Our analysis on open source communities
In our Open Source Software Roadmap, we discussed why Bessemer is so excited about the category, the lessons we have learned investing in OSS companies, and the framework we use to evaluate these businesses. Community is one of the six criteria in our open source assessment framework and is an important measure of a project’s health. As part of our research and investment in the space we have analyzed the top 10,000 open source projects on GitHub in an effort to better understand what drives and underpins the best open source projects of the past decade. Here’s what we learned from that analysis.
But first, why community matters
Open source projects are fundamentally driven by input from their communities, even if most contributors never write a line of code that ends up in the final project. When it comes to actually writing the code and directing the project, many open source projects are maintained by a very small group of core developers. But the community still plays other fundamental roles for the project by reporting bugs, sharing feedback on the product roadmap, and submitting feature requests.

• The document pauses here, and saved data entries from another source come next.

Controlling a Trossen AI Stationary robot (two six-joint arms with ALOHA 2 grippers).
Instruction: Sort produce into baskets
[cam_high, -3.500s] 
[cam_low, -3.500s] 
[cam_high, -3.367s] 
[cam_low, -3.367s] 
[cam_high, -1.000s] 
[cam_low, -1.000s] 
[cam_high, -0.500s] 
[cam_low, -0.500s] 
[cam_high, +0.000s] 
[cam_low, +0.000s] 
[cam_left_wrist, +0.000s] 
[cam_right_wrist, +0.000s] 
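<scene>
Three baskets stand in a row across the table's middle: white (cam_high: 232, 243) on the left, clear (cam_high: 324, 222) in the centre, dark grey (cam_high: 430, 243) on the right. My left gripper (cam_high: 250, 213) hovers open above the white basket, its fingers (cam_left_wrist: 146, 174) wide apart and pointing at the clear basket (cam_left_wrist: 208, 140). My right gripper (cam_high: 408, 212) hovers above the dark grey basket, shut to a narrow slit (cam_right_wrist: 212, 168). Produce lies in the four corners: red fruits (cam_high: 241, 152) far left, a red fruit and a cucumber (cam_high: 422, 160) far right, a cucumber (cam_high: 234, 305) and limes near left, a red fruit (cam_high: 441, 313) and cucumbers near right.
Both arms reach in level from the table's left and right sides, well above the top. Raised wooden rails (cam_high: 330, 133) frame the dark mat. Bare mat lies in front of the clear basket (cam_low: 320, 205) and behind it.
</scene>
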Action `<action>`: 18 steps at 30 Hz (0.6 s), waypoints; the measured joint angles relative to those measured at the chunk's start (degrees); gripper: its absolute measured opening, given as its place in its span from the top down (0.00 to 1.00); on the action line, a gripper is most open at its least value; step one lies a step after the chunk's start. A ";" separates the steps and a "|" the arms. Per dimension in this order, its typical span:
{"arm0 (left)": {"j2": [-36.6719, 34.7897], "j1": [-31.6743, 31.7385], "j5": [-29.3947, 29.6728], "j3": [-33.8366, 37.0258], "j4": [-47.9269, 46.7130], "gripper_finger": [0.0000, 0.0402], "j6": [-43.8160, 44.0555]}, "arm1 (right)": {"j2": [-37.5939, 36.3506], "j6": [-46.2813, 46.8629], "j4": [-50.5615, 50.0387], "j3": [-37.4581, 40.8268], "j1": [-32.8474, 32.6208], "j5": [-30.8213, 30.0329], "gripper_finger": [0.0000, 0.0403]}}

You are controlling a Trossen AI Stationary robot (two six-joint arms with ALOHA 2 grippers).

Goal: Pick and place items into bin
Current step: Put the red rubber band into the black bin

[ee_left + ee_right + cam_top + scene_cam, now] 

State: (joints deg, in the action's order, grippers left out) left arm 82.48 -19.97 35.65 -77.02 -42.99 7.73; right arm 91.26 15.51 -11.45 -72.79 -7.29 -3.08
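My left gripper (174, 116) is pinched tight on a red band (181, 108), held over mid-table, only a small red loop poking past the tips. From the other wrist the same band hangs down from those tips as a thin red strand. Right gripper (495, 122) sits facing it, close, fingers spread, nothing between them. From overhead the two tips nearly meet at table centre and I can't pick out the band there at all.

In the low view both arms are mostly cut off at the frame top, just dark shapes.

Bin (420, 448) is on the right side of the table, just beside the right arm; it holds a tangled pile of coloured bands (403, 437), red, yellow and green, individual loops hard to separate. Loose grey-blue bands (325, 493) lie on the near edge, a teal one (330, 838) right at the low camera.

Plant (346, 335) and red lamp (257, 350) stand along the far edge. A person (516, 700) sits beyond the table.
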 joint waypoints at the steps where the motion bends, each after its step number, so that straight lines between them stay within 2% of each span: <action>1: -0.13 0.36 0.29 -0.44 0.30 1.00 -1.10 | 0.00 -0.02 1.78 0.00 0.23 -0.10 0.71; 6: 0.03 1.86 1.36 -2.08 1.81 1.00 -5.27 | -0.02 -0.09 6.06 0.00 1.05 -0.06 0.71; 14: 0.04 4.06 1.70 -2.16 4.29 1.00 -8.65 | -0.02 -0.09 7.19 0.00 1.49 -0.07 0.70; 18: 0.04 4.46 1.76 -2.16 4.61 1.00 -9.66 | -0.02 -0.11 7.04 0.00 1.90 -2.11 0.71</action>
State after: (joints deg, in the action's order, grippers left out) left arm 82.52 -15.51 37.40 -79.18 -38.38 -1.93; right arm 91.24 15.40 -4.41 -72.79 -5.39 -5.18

Community in open source is tethered to product innovation and adoption.
Ultimately, we think that the community provides the most value for open source projects in their ability to help spread the word about the project organically, lend credibility to the product, and ensure that the project evolves with the needs of its users. Community is tethered to product innovation and adoption, and these are some of the core advantages open source software companies have over their proprietary counterparts. So when we evaluate open source companies, we look to its community engagement to gauge whether it’s strong enough to lend the company a real advantage over competitive solutions.
Which open source software metrics matter
Measuring success for something as qualitative as community is difficult, particularly given all of the different stakeholders and associated metrics.
For our investment purposes at Bessemer, we are most focused on measuring users and contributors, as these are the groups that provide the most insight into the scale of the community. This is why we tend to pay little attention to numbers like Github Stars, which like other vanity metrics, tend to spike in correlation with big press releases, and can be gamed since they are not as reflective of continual engagement.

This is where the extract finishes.